La vente de cannabis s’est révélée être un business très lucratif. A elle toute seule, elle aura rapportée 200 millions de dollars de taxes à l’état du Colorado (U.S.A) en 2016. Cette herbe verte aux substances psychoactives est devenue au cours des années très populaire dans le monde. De plus en plus de pays se décident à dépénaliser l’usage et la consommation de cannabis, le dernier en date étant le Canada.

En France, malgré l’une des législations les plus strictes d’Europe sur le sujet, 700 000 personnes fument quotidiennement du cannabis.

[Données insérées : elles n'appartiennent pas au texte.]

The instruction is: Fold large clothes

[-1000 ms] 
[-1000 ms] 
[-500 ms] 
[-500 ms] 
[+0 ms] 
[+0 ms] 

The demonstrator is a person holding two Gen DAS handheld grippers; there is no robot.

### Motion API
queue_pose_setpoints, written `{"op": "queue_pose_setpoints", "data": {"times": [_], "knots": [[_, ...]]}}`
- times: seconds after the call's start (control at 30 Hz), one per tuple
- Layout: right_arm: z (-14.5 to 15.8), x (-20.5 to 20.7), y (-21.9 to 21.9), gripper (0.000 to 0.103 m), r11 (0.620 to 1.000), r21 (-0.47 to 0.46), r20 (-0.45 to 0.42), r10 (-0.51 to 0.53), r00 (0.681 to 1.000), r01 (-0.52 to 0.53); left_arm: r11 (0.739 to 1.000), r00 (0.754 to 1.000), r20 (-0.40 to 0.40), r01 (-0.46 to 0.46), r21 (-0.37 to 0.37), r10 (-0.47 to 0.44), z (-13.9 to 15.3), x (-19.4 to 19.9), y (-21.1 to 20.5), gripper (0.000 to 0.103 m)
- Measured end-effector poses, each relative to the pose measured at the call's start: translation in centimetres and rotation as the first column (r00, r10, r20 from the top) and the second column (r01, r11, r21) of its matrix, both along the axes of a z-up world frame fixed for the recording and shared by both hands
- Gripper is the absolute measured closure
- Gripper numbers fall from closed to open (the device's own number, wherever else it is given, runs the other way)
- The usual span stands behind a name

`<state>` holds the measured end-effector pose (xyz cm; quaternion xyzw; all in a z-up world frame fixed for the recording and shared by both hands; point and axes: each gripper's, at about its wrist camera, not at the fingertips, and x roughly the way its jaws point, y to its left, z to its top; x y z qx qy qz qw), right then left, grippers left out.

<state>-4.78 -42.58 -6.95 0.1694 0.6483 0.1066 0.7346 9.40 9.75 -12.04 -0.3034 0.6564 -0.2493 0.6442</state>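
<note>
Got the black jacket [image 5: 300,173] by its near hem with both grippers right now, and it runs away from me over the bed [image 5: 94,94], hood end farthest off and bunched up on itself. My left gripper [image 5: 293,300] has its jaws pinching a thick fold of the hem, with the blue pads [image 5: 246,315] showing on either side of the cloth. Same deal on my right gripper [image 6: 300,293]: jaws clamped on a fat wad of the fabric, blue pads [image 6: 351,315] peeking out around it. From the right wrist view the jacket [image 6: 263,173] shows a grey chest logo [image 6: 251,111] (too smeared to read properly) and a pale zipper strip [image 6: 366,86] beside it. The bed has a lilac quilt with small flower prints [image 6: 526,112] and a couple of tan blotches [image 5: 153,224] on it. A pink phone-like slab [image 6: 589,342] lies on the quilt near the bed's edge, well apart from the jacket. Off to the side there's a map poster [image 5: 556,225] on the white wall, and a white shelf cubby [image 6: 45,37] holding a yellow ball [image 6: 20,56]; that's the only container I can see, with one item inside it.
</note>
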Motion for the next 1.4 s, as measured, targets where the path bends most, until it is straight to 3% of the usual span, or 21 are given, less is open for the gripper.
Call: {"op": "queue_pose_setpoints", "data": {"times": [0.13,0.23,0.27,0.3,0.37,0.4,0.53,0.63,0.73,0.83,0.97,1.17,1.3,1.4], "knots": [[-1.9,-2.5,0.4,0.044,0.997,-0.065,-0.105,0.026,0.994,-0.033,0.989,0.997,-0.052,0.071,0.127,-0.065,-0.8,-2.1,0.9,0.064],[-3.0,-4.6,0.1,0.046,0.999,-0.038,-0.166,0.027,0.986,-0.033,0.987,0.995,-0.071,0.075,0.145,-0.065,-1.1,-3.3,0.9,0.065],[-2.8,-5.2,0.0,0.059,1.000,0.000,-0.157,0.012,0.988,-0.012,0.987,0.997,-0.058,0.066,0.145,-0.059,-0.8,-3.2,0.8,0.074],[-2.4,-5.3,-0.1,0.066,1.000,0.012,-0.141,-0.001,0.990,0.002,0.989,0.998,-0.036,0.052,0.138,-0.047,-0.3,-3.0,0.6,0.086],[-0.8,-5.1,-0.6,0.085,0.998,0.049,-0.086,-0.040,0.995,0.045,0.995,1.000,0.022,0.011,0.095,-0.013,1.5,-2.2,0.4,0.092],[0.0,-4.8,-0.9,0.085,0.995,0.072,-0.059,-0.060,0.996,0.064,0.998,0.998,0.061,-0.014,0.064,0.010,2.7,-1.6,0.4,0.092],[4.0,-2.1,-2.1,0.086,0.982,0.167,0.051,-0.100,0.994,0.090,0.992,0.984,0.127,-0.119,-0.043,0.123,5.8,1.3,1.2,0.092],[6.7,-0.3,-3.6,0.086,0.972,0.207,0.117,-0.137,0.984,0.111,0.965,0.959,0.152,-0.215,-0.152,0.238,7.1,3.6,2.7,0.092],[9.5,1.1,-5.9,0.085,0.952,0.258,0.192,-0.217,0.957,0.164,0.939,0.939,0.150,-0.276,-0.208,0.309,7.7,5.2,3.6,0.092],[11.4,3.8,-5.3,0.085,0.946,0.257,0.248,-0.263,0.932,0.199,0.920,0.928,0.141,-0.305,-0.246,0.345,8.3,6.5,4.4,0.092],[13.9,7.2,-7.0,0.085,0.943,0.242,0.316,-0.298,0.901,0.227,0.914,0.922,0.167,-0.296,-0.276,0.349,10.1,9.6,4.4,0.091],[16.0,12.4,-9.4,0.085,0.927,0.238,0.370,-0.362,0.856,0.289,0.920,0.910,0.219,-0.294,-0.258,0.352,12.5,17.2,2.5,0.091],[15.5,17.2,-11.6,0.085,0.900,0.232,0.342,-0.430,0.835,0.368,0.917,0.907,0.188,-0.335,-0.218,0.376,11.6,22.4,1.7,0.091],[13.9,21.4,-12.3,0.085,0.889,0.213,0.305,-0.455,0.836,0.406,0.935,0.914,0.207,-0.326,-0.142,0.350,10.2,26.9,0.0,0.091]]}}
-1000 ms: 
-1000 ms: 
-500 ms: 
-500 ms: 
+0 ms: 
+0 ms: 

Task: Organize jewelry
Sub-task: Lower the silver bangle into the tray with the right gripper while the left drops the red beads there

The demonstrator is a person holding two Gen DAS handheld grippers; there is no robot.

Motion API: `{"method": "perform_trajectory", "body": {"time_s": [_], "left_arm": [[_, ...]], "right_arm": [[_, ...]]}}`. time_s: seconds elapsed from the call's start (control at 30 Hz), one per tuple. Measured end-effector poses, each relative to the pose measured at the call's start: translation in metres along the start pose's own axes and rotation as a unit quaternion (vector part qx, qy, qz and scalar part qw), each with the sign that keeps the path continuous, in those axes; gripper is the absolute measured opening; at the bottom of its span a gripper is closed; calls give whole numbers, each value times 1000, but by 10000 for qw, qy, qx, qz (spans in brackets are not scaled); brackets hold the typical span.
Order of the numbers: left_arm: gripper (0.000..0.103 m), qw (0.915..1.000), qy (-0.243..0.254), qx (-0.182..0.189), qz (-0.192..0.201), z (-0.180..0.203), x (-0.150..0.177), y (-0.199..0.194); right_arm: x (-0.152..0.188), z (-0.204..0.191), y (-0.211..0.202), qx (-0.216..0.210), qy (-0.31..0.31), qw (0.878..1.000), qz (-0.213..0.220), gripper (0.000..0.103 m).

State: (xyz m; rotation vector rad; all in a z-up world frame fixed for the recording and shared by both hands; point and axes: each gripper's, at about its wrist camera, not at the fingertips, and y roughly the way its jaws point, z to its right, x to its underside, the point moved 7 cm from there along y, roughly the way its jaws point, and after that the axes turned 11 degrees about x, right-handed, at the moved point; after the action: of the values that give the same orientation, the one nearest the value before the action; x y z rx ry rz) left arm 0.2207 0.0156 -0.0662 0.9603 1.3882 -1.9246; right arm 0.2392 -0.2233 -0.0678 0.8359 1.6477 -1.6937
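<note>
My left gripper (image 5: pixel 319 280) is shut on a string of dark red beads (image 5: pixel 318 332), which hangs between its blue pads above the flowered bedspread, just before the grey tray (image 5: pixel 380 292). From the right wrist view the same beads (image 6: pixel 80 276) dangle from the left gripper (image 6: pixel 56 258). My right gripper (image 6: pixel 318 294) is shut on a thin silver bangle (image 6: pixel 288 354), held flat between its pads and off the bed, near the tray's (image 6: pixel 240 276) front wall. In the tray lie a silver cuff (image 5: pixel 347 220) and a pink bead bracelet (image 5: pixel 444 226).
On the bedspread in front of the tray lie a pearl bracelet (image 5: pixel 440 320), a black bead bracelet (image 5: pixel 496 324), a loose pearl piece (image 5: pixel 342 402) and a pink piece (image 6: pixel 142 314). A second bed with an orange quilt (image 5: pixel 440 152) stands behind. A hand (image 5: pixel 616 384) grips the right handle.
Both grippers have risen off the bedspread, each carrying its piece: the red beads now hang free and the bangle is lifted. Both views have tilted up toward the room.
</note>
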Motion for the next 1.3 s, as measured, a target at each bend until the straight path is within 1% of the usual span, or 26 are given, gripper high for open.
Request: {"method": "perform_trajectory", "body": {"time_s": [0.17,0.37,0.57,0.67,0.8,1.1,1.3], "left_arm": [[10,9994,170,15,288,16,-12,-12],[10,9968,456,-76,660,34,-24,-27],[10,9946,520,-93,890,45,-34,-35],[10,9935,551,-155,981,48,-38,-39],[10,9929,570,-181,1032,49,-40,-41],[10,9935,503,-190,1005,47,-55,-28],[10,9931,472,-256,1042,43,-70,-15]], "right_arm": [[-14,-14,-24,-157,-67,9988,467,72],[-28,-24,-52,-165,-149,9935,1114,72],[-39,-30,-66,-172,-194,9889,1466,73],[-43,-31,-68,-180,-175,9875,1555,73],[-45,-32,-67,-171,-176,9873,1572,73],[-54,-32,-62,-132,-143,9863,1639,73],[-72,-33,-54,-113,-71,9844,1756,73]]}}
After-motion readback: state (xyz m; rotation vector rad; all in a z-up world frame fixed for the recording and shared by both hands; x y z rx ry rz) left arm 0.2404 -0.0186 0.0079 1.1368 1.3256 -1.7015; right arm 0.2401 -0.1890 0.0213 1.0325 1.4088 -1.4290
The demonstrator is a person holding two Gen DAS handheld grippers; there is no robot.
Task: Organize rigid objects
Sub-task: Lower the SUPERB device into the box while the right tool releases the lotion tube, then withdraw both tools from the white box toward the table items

La consommation est punie par la loi (en théorie) d’un an d’emprisonnement et 3750 euros d’amende. Quant au trafic, vous risquez une peine de 10 ans d’emprisonnement.

Pourtant de nombreuses boutiques de vente de cannabis s’implantent en France. Paris, Belfort, et Héricourt ont été les premiers. Altkirch, Belfort, Mulhouse et Strasbourg vont être les suivants à assister à l’ouverture de telles enseignes.

Alors comment ses boutiques peuvent-elles ouvrir leurs portes en France ?

En réalité, elles sont spécialisées dans la vente d’une herbe un peu particulière. Il s’agit d’un cannabis légal dont le psychotrope principal, le THC, est très peu présent. Il n’entraine donc pas de défonce, de yeux rouges ou de bad trip. En France, la législation autorise les produits dont la contenance en THC ne dépasse pas 0,2 %.

Cette plante aurait même des vertus thérapeutiques grâce au CBD qu’elle contient. Le CBD est un cannabinoïde qui soulagerait les inflammations et calmerait la douleur et les nausées.
Le CBD se consomme de différentes manières. On peut le fumer, le prendre en infusion ou le cuisiner. Il existe également des gels de massage, lotions au CBD.

La ministre de la santé annonce vouloir fermer ces coffee shop. Elle dénonce un « détournement du droit ». Elle souhaite retravailler la législation et « remettre de l’ordre dans tout ça ».